Sooooooooo
Between my yelling anti-sematic rants at pigeons, taking psychedalics and building something something in the jungles of the Yucatan Peninsula, I decided to go see a new Chiropractor.
My neck was a little stiff and I felt like SOMETHING needed to popped.
Went in and it was him and his father working that day, father pulled and stabilized my legs and son...Gently manipulated my neck and then suddenly SNAPPED that shit like a Slim Jim!

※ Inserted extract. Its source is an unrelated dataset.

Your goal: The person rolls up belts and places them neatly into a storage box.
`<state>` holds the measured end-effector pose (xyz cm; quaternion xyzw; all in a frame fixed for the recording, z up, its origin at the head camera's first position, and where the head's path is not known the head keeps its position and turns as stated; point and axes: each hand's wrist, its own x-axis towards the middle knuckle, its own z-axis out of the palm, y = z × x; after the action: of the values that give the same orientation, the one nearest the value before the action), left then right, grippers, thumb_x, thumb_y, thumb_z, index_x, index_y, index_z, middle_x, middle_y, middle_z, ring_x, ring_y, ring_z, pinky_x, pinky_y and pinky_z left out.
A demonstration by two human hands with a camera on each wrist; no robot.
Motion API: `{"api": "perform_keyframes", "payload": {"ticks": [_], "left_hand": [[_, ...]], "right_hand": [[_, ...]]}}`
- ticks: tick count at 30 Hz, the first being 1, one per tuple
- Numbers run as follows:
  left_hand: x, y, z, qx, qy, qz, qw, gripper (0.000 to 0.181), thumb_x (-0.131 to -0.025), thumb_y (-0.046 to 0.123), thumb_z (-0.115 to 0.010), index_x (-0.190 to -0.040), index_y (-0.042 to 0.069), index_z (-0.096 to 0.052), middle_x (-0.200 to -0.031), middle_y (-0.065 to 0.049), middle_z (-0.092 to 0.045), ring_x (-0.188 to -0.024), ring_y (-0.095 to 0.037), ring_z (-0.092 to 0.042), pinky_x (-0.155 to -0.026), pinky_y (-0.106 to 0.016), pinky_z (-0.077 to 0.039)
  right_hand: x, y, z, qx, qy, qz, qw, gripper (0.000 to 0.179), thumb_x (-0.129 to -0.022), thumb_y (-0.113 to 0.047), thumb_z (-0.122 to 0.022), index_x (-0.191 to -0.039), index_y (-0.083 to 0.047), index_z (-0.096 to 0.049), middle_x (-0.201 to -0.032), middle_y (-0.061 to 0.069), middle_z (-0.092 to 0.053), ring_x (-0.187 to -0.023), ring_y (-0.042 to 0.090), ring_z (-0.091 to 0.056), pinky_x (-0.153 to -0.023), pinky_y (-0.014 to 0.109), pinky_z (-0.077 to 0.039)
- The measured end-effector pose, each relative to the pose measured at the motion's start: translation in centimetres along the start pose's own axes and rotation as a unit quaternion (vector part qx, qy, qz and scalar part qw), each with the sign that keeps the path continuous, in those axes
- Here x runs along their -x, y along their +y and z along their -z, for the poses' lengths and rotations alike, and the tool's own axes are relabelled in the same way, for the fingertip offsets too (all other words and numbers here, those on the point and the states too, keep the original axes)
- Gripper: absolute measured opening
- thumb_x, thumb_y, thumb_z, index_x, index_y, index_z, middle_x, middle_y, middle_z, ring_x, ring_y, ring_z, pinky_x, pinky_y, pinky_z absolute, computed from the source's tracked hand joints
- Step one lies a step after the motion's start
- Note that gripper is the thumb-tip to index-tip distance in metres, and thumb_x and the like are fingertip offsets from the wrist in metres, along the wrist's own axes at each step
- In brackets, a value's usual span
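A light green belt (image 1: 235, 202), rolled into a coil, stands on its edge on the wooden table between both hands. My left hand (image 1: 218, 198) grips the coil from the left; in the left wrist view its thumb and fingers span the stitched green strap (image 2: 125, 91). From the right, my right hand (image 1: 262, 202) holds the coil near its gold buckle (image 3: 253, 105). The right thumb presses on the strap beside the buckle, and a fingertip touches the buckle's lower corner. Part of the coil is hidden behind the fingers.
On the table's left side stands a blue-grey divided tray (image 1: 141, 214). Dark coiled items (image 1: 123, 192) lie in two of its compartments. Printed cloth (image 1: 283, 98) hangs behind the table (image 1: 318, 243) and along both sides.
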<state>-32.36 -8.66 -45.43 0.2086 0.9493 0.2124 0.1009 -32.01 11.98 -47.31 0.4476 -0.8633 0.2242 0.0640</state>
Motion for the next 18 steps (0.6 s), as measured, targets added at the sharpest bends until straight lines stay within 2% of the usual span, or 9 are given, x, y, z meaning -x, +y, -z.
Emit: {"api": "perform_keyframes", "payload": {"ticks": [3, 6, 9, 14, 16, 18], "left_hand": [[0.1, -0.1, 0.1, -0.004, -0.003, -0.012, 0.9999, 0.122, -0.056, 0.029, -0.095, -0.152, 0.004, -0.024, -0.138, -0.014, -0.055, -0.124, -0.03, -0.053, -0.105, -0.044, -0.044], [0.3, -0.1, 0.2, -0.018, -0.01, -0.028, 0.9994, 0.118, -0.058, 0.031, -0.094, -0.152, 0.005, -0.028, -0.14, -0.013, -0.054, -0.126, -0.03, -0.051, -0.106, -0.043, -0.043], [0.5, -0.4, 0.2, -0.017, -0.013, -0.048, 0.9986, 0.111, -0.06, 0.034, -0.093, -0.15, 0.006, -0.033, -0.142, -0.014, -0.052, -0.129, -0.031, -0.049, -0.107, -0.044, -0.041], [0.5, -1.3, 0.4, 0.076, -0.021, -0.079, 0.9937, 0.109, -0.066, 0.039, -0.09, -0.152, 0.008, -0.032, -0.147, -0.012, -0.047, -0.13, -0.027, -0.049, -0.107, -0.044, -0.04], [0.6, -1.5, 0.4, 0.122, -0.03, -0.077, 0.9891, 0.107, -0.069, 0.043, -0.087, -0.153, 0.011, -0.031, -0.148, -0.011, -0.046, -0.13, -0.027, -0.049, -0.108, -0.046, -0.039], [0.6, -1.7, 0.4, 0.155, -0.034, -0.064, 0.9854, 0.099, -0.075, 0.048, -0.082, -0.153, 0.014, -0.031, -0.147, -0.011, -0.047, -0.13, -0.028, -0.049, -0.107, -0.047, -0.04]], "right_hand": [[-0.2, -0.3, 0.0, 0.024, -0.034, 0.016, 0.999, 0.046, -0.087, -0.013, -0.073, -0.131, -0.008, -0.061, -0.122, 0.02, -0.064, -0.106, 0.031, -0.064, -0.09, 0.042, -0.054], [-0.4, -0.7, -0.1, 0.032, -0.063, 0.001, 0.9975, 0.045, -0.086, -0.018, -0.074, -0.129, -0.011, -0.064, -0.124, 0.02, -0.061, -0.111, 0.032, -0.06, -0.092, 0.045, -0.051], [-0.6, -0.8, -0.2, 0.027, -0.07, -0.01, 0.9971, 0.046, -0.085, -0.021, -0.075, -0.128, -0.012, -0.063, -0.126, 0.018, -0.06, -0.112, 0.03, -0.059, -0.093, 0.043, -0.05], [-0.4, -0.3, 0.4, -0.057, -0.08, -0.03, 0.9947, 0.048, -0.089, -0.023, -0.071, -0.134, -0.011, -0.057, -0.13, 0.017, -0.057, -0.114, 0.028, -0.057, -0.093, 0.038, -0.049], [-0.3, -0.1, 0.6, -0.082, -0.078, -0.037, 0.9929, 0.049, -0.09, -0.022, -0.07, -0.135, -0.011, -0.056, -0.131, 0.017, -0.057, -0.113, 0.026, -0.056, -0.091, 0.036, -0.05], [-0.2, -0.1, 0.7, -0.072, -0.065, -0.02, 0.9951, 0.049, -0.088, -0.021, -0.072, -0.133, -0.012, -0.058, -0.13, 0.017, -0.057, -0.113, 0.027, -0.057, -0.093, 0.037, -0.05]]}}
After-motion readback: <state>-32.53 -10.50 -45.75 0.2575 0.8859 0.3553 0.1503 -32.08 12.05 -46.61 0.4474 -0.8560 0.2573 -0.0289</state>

I literally moaned in pain.
Which reminded me of my High School Biology Teacher who once asked the class:
"How do you make a hormone?"
His answer...I swear to G-d:
"You don't pay her."
I FUCKING LOVE THE 80's!
No one complained, no one filed a lawsuit, no one was offended...Something these last 3 generations have no memory of which was just that Humans LOVE to talk smack.
It's a social trait.
Anyways, after he cracked me a sharp pain ran down my Not So Funny Bone, that felt like fire, then all was good.
I woke up today wondering if my neck mucles would hurt, because he twisted my head like I was a giant chicken and I was going to go in the pot.
Nah...I shockingly feel quite limber.
I think I found a winner!
A good chiropractor is worth his weight in gold if he has chops.